[REQUIREMENT] Write out exactly the first lines of the listing, ending on the line that contains "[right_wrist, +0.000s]".

[LISTED ENTRIES]
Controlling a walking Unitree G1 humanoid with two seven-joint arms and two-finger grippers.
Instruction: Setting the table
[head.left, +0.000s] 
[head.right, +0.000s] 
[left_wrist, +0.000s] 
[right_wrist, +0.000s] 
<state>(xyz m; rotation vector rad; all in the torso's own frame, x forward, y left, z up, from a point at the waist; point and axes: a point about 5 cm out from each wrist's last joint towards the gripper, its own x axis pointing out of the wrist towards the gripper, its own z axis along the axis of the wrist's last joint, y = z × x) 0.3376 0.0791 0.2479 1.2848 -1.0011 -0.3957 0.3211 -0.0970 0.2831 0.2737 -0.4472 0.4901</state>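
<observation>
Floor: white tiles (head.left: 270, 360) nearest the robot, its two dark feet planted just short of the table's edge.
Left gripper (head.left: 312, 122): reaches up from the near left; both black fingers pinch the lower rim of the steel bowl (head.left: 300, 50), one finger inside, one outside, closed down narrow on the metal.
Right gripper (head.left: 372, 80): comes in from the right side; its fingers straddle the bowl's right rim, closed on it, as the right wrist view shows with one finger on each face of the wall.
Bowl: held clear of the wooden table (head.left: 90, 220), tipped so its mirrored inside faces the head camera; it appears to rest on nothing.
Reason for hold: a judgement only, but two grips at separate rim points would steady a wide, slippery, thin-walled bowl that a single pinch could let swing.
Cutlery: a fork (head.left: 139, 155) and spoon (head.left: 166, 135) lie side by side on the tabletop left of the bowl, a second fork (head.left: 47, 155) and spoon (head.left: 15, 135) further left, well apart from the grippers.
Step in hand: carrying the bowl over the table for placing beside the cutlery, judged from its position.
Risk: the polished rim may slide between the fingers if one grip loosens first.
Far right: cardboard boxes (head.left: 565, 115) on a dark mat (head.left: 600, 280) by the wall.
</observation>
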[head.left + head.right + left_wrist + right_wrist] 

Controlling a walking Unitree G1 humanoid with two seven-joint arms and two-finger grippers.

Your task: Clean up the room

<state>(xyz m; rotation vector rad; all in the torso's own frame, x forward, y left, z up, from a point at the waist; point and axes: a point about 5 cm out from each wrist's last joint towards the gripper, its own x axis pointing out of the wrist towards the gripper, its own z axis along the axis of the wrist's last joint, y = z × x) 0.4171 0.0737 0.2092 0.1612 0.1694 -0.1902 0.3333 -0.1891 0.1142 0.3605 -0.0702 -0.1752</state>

[ANSWER FOR THIS EXERCISE]
Controlling a walking Unitree G1 humanoid with two seven-joint arms and two-finger grippers.
Instruction: Setting the table
[head.left, +0.000s] 
[head.right, +0.000s] 
[left_wrist, +0.000s] 
[right_wrist, +0.000s] 

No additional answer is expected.